I remember the time I had stomach flu. I woke up in the middle of the night, wondering why I woke up, then threw up. Oh, that’s why. Did I go get someone and demand attention? No, I didn’t want anyone know, so I cleaned it up. In the dark.  With a fever of 104. I’ll spare you the details (it wasn’t pretty, or so I would think) and I was thorough.  I even soaked the contaminated throw pillow in rubbing alcohol to kill the smell. Then, I went downstairs to wait until it was late enough to let my parents know I was sick. (And, no, as an adult I don’t understand the logic in hiding the fact I threw up in bed, but telling my parents I was sick.)  I thought I waited until 5 am, but it was 3 (I had a fever remember). I was almost relieved to be sick; I’d made my sister laugh the night before and she’d thrown up.  I’d gone to bed feeling guilty for being the cause.  Whew, it was contagious.

I should also note that I almost never throw up.  I mean, as of today, it has been twenty four years (with five pregnancies in that time frame) since I’ve thrown up.  I figure, if I get sick enough to puke today, someone should probably call an ambulance because I probably belong in a hospital.  So, chances are I was pretty sick then, too.

I never did tell them I threw up in bed. Until now if they happen to be reading this.

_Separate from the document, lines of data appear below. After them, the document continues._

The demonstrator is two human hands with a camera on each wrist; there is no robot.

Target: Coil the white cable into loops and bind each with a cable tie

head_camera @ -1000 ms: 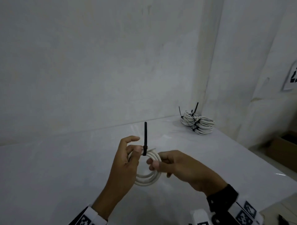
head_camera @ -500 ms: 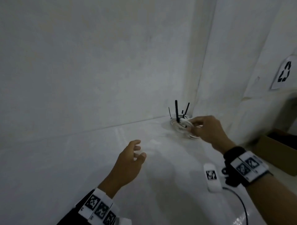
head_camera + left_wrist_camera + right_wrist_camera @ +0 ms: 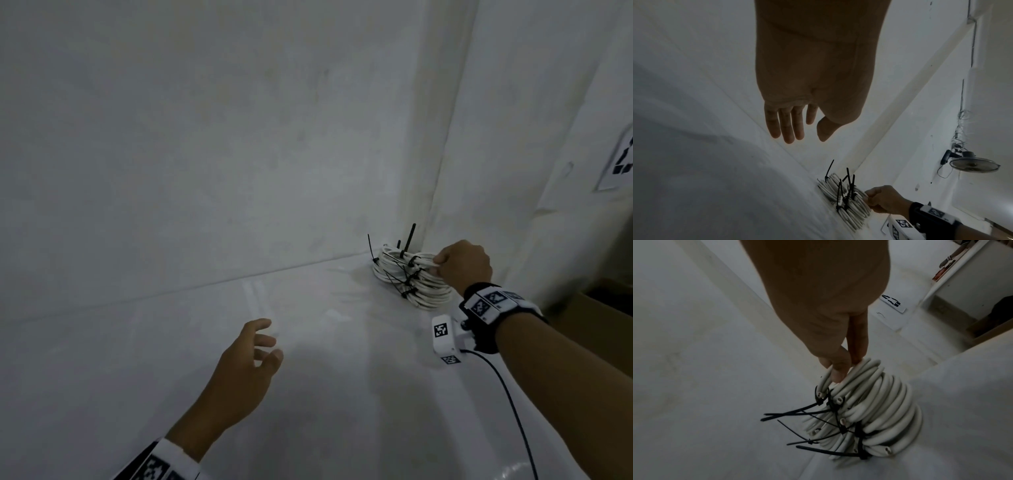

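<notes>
A stack of white cable coils [image 3: 416, 281] [image 3: 849, 206] [image 3: 875, 415], each bound with a black cable tie [image 3: 410, 236] [image 3: 813, 412], sits in the table's far right corner against the wall. My right hand [image 3: 462, 265] [image 3: 882, 200] [image 3: 838, 368] pinches the top coil [image 3: 851, 378] of the stack between thumb and fingers. My left hand [image 3: 255, 353] [image 3: 795, 126] hovers over the middle of the table with relaxed, spread fingers and holds nothing.
The white table [image 3: 325, 411] meets white walls at the back and right. A cardboard box [image 3: 603, 318] stands off the table's right side. A paper marker [image 3: 620, 161] hangs on the right wall. A small fan [image 3: 972, 164] is mounted on the wall.
A second ago both hands held a tied coil near the table's middle. The right hand carried it to the corner stack; the left hand let go and stayed behind, open.
</notes>
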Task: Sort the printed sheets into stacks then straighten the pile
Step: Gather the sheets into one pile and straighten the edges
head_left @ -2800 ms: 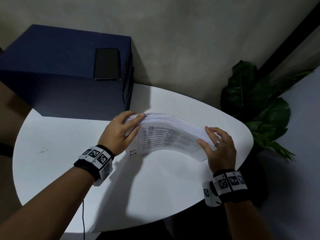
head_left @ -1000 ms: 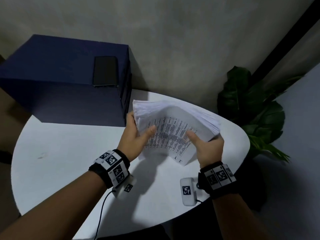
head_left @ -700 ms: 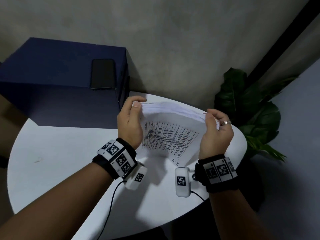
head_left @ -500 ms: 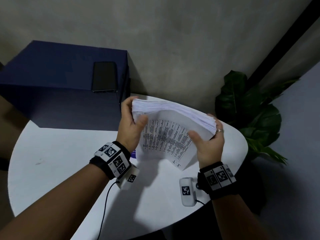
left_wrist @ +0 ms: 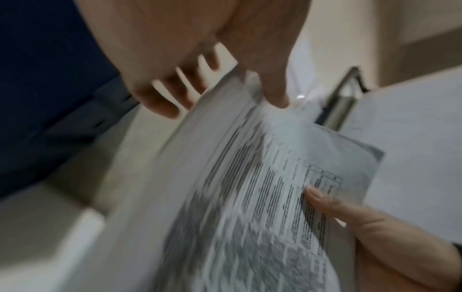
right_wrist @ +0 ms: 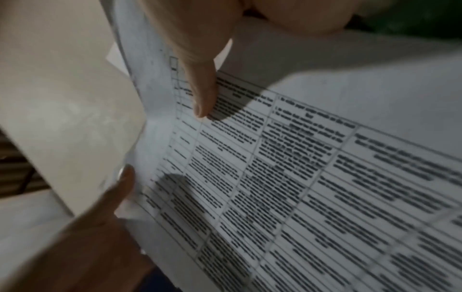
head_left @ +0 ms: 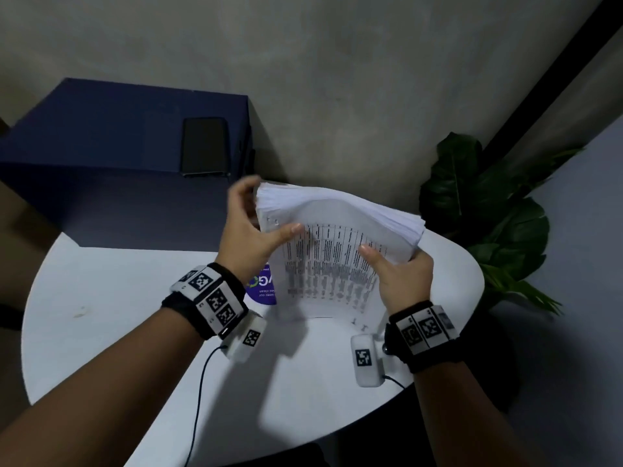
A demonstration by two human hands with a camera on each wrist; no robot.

Actually, being sick in my family was no fun. I had six younger brothers and sisters and someone was always sicker than I was. I did a lot of fending for myself.

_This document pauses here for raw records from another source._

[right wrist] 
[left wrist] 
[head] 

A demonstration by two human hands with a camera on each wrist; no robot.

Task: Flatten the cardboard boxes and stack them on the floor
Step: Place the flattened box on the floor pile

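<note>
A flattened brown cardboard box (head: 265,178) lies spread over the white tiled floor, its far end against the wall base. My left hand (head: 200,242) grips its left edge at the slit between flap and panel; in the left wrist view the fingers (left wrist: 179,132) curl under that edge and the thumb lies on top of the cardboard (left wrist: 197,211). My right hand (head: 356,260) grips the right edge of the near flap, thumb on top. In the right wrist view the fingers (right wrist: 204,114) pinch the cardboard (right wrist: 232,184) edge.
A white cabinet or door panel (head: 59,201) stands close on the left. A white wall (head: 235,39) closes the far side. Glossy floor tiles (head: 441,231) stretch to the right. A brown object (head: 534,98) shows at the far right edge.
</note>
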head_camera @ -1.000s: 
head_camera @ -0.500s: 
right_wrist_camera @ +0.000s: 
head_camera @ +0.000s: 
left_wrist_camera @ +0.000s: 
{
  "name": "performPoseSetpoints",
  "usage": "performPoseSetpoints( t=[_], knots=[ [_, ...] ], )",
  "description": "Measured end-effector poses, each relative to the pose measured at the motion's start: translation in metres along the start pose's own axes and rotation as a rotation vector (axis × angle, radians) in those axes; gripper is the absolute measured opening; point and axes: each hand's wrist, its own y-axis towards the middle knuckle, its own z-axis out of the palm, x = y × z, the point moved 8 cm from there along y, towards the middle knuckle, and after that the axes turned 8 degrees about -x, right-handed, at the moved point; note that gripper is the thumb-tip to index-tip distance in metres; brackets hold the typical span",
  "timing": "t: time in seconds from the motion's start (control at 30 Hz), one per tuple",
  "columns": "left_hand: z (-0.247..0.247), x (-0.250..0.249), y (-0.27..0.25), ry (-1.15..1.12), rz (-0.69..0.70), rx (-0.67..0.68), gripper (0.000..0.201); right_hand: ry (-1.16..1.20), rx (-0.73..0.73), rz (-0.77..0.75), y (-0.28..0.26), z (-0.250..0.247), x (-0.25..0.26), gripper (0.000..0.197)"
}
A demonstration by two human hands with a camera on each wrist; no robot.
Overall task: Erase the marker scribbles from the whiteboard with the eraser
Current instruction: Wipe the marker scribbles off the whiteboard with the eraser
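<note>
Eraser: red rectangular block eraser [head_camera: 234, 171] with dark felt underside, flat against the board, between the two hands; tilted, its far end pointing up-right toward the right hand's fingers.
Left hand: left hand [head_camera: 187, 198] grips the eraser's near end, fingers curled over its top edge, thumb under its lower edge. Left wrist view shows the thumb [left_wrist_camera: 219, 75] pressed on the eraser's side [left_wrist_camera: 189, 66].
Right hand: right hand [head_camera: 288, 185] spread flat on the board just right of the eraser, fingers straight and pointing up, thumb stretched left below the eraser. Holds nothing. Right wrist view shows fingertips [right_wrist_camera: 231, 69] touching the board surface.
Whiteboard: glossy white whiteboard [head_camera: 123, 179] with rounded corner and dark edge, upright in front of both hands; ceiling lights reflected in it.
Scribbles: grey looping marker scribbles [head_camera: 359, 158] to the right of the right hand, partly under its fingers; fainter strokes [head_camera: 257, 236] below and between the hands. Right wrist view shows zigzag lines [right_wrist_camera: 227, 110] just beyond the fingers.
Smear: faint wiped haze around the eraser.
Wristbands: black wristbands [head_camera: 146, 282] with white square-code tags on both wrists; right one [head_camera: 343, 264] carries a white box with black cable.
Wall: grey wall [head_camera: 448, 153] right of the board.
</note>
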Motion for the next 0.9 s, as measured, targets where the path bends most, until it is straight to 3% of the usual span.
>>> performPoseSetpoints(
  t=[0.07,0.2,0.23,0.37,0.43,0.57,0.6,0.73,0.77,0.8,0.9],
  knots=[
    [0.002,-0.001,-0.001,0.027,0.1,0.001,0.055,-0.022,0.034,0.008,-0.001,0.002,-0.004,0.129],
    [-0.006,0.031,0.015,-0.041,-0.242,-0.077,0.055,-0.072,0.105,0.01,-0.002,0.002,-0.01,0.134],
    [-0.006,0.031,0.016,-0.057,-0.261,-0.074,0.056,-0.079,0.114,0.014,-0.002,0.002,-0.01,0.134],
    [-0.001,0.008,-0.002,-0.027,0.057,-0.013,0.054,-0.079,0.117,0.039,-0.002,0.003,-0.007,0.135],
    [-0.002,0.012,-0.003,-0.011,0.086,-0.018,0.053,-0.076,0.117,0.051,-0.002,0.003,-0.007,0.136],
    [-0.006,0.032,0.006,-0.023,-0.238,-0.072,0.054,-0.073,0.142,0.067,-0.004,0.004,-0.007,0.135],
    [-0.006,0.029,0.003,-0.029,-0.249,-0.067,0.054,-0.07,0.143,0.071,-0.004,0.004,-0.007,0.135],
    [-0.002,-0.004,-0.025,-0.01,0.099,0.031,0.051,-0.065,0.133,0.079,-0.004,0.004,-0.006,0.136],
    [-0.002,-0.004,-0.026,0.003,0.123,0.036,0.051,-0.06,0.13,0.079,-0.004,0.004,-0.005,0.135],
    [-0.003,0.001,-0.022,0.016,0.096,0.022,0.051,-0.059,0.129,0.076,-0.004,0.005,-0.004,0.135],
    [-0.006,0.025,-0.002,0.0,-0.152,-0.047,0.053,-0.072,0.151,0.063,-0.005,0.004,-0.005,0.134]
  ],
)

When I got chicken pox (after my sister did and during the summer of course), my other sister and brother got it at the same time.  One of them had it really bad.  So, I was on my own.  The itching was horrible, worse than pain.  So, after I’d had “enough,” I decided I had to cure this.  That’s the way my mind worked.  Nothing kills germs like rubbing alcohol so, in my infinite wisdom (and in my state of being left alone), I poured rubbing alcohol all down my back covered with open sores.

Do take a moment to appreciate how wonderful that must have felt.  Think blow torch applied right after liquid nitrogen.  Anyway, since I had a “theory” at the time (you do realize I’m a kid, right, maybe 10, 11 years old?) that any injury contained a finite amount of pain (OK, so I was stupid), I took this as a sign of success.  I didn’t even scream.

God, what a geek I am.

Yep, JD fakes a concussion to get a whole lotta lovin’.  Me, I torment myself quietly and don’t even ask for sympathy for real hurts.  Ain’t hard to figure out which one of us is the real genius, is it?  Good thing it never occurred to me to fake (or have) a concussion.  My parents would have completely bought it but would have put me in a dark room to either sleep it off or die in a nice convenient way.

Now you know why I take my children’s childhood so seriously, why I so want to make sure they get to be kids.  I’m not really sorry about how I turned out, seriously.  But I wouldn’t wish it on my worst enemy, let alone the someones I love most.

So, if your kid does something boneheaded for attention, hey, give ‘em a little.  At least they’re still kids and, all too soon, they won’t be any more.  Every day, they look out into their future and, all too soon, they’re out there.
Roxy looking out on her future
C’mon, I’m not the only one who finds that a little sad.  (And yes, I shamelessly reused this picture because I loved it.  It makes me misty every time I see it.  Hey, it’ Thursday’s Thievery!)